WORK ITEM → Find how many lines in the data below include the word "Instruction", then write only that number.

((

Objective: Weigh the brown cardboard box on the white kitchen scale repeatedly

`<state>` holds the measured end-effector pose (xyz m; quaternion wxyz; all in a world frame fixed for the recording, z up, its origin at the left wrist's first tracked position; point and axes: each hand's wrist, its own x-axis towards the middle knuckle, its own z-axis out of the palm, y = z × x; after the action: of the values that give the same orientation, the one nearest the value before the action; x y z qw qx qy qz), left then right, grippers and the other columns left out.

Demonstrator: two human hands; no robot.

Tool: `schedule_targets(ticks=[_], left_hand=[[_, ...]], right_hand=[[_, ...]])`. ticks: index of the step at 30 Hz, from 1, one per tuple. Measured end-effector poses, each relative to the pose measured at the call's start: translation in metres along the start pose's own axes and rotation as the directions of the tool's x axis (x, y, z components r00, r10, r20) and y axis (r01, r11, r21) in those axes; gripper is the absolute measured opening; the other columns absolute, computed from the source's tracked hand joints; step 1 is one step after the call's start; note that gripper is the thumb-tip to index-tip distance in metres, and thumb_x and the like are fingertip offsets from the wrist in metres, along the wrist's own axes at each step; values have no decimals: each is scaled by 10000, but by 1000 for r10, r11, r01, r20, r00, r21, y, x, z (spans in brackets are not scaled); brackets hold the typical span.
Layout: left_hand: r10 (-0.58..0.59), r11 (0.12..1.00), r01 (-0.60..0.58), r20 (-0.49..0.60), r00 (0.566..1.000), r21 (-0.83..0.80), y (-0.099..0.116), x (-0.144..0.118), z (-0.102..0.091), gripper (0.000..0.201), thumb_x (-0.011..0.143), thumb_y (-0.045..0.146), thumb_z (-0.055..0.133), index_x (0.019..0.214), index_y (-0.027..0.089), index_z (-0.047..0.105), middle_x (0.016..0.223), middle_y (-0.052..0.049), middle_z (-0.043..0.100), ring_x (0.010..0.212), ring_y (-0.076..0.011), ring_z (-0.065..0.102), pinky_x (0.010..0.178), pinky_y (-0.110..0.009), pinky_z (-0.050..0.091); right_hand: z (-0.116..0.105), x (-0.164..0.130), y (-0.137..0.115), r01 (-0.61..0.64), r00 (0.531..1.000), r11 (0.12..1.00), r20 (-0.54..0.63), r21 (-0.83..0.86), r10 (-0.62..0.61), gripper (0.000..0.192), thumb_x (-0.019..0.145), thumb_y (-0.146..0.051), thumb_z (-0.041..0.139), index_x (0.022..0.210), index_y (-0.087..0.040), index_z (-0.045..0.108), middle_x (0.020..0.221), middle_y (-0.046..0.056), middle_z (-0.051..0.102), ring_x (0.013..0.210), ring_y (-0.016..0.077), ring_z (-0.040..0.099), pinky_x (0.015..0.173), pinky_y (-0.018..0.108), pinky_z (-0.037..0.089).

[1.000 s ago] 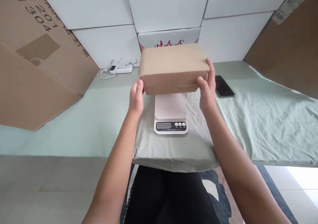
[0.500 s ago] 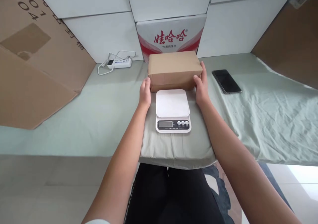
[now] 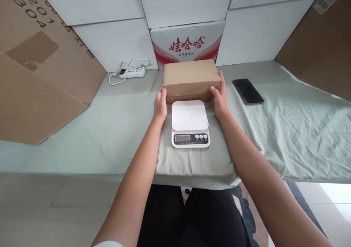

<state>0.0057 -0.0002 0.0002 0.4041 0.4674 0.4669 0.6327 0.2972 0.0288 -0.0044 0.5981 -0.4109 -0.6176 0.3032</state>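
A plain brown cardboard box [image 3: 191, 79] rests on the green cloth just behind a white kitchen scale [image 3: 189, 122]. My left hand [image 3: 160, 103] presses against the box's left end. My right hand [image 3: 219, 98] holds its right end, fingers along the side. The scale's white platform is bare and its display faces me. Both forearms reach in on either side of the scale.
A black phone [image 3: 248, 91] lies on the green cloth [image 3: 287, 130] to the right. A white power strip [image 3: 132, 72] with cable sits at the back left. A red-and-white printed carton [image 3: 189, 42] stands behind the box. Large brown cardboard sheets [image 3: 41, 68] lean at both sides.
The box was held up above the scale a second ago. It has come down onto the cloth behind the scale, with both hands still on its ends.
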Motion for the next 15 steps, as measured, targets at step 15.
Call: schedule_targets(ticks=[15], left_hand=[[-14,1000,14,-17,1000,-12,5,-4,4,856,899,999,671,1303,252,773,1425,-129,836,1455,-365,752,1267,-492,591]], right_hand=[[3,1,7,-37,999,998,-20,44,37,1109,843,-915,682,1788,-431,363,1955,-20,388,1859,371,305,1571,649,158]])
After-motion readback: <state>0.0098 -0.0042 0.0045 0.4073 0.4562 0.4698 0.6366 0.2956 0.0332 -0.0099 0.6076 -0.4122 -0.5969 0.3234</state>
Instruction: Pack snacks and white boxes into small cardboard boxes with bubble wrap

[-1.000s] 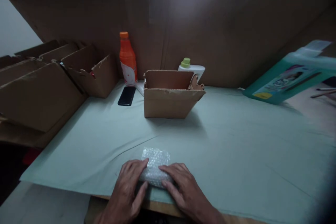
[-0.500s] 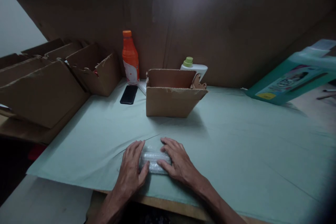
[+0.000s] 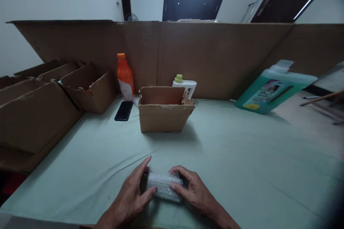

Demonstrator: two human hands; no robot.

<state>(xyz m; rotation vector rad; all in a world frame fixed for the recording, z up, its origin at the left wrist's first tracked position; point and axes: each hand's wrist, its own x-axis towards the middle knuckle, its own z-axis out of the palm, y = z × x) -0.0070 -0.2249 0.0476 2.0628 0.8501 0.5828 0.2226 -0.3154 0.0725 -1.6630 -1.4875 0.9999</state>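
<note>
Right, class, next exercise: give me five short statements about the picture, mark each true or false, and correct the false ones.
1. Both the left hand and the right hand touch the bubble-wrap bundle. True.
2. The phone lies to the right of the open cardboard box in the middle. False: it lies to the left of that box.
3. The orange bottle has an orange cap. True.
4. The white bottle stands in front of the open cardboard box. False: it is behind the box, partly hidden by it.
5. The green jug is to the left of the orange bottle. False: it is to the right.
</note>
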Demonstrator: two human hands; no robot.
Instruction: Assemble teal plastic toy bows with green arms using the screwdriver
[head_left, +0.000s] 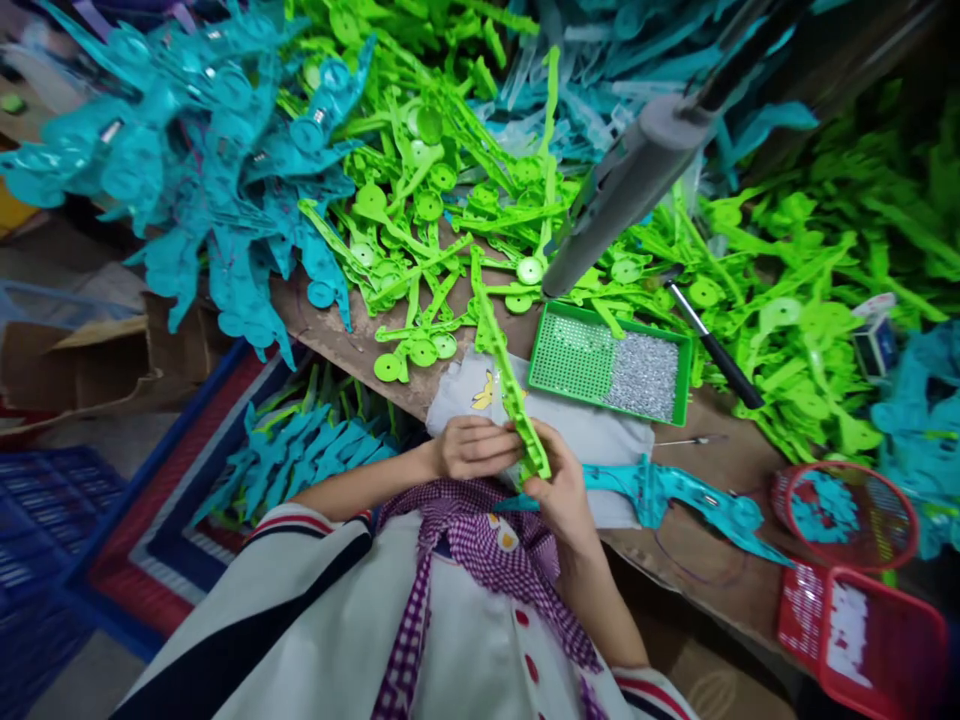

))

COMPLETED TASK → 2